Mtra. Jazmín Velasco Casas • Docente UNIVA Plantel Guadalajara
Recorrer Los Cantos de Maldoror, escritos en 1869, debería advertir a sus lectores con epígrafe dantesco: Deje toda esperanza aquél que entre, pues es inevitable hacer pausas –en ocasiones de semanas o meses– por la incesante galería de símbolos, imágenes y descripciones inquietantes que Ducasse lanza, en momentos con elegancia e ironía, en momentos combativas y bestiales.
El conde de Lautréamont, seudónimo de Isidore Ducasse, nacido en Montevideo y radicado en Francia a partir de los 14 años, adelantándose al psicoanálisis, al dadaísmo y al surrealismo, configura una obra de seis cantos fascinantes y casi inclasificables por su fuerte carácter onírico, psicológico y filosófico que, confronta los límites del lector al encontrarse con hilos de pensamiento desestructurado e ilógico que muestran el inconsciente en estado puro, deseos sin censura y expresiones de furia, asco y venganza que inundan secciones enteras.
Situarse frente a este libro es imbuirse en una de las figuras más enigmáticas de la poesía; su prematura muerte, los escasos datos de su vida y personalidad, los comentaristas escandalizados y la admiración y rechazo de poetas contemporáneos, que caracterizaron su libro como «carente de forma literaria, lava liquida, insensata, negra y devoradora»; así como la vinculación entre Poeta y Obra, calificado como genio enfermo, y su fuerte influencia en los artistas simbolistas, surrealistas y en general en la literatura moderna, son algunos de los elementos que han hecho que Maldoror trascienda.
Desde mi propia lectura Maldoror representa el proceso de lucidez de descubrir cuál es la naturaleza humana, una lucidez sufriente que se mueve en bucles de duelo, donde algunos bordes reflejan la ambición de infinito y perfección, la pregunta por el mal:
«Igual que los perros, experimento esa necesidad de infinito…Pero ¡no puedo, no puedo satisfacer esa necesidad! […] ¿qué me importa mi origen? De haber dependido de mi voluntad, habría preferido ser hijo de la hembra de tiburón, cuyo apetito es camarada de las tempestades, y del tigre cuya crueldad es bien conocida: quizá no sería yo tan malo.»

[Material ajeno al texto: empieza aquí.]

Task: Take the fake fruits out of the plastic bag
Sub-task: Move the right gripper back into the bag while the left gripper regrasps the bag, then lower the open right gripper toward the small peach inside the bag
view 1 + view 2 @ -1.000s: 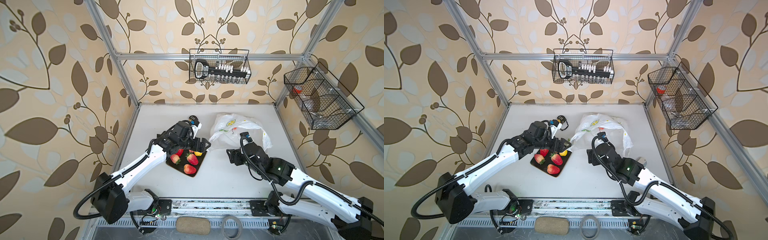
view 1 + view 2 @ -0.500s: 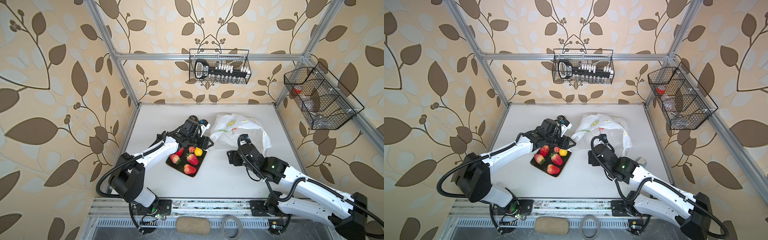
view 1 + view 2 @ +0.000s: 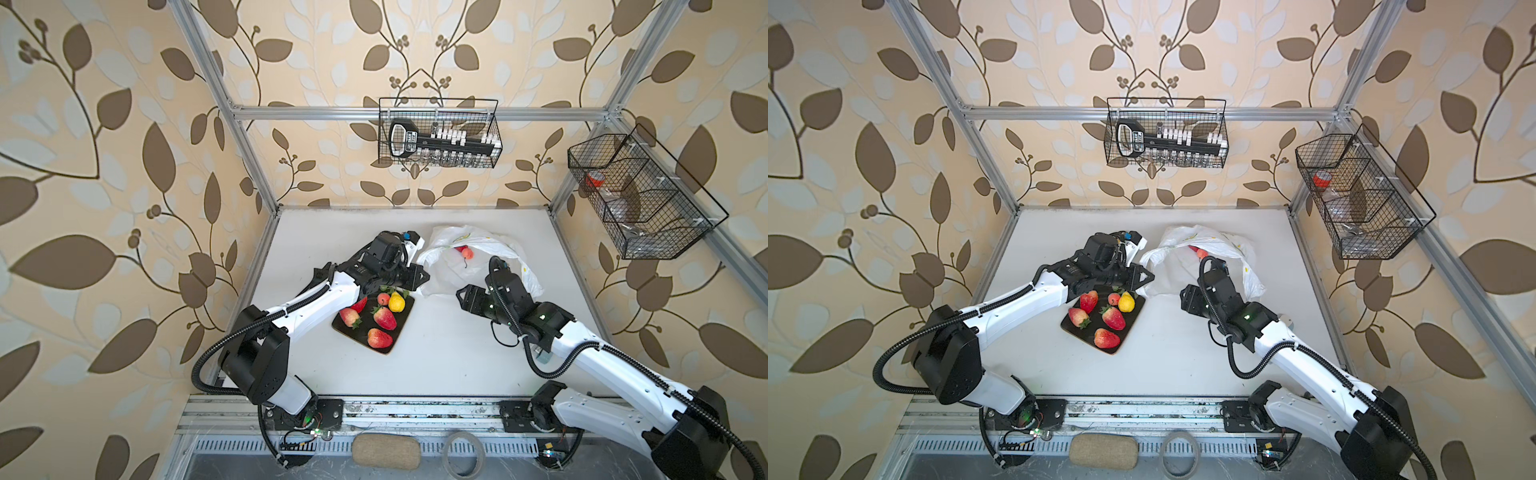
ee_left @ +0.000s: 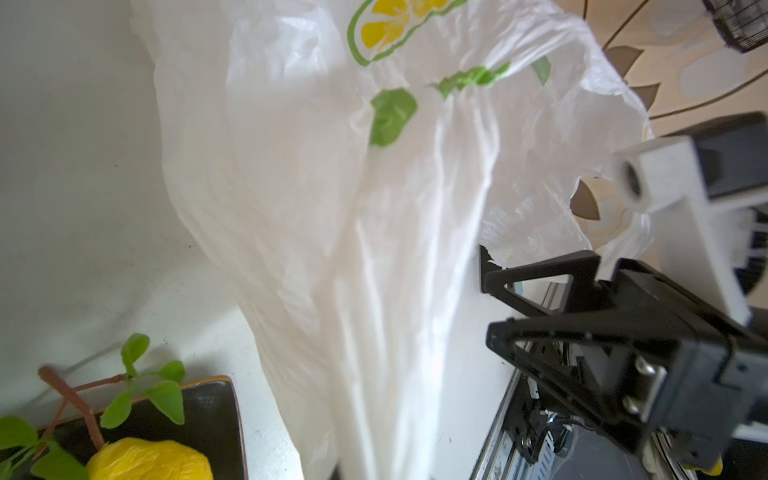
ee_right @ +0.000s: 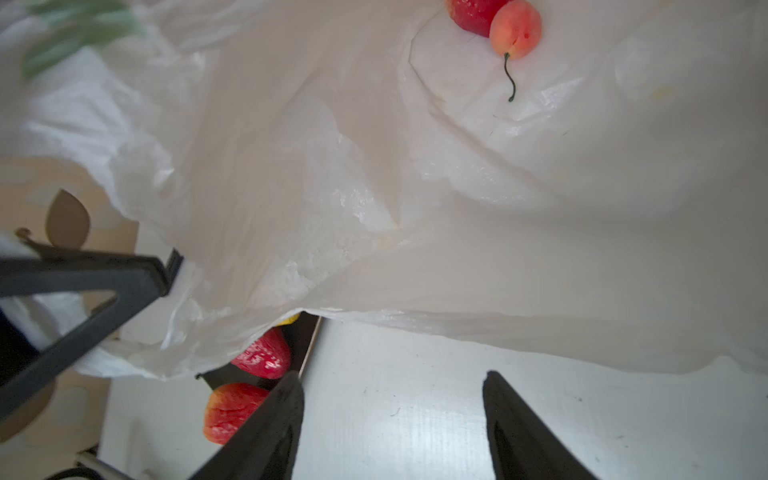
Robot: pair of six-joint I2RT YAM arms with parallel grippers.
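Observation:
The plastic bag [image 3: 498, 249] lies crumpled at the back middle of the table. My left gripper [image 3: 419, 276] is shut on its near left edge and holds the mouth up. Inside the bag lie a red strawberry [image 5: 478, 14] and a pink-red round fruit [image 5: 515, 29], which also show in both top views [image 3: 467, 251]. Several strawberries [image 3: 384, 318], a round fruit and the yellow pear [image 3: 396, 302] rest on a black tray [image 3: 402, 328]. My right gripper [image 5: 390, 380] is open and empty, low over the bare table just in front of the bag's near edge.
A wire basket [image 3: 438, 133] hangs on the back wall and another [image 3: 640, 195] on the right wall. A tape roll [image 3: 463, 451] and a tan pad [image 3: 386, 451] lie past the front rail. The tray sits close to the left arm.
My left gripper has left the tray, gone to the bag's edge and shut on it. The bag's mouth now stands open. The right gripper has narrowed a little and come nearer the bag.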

La prolongada tristeza del abandono y soledad existencial:
«acurrucado en el fondo de mi amada caverna, presa de una desesperación que me embriaga como el vino, arranco con mis manos poderosas jirones de mi pecho. Con todo, tengo la impresión de no estar atascado de rabia. Con todo, tengo la impresión de que soy el único que sufre. Con todo, tengo la impresión de que respiro.»
Y en otros, la rabia, el vencimiento y la burla:
«Enciérrame toda la vida en una prisión oscura, con escorpiones como camaradas de cautiverio, o, asiéndome un ojo, tira de él hasta hacerlo caer al suelo; jamás te haré el más mínimo reproche; soy tuyo, te pertenezco, ya no vivo para mí mismo. […] ¡Oh santas matemáticas, ojalá pudieras, mediante vuestra perpetua asistencia, consolar el resto de mis días de la maldad del hombre y de la injusticia del Gran Todo!»
Podría interpretarse que los versos ducassianos proclaman la vida como tragedia o como comedia dramática y, al sujeto como ser doliente que no puede escapar de su sino; no obstante, desde una mirada schopenhaueriana, el deseo de la voluntad –fuerza ciega e instintiva–, siempre moverá y recordará la incompletud, prometiendo únicamente la conciencia de la falta, la naturaleza de falta; de esta manera, Maldoror será el espíritu disconforme que contiene no sólo los dolores de la humanidad, sino los caminos para entender el mal como problema humano bajo un pesimismo activo, que ataca lo falso en sí y en el exterior para construir lo auténtico, aunque esto implique alejarse del lenguaje convencional y nadar en las profundidades del océano humano.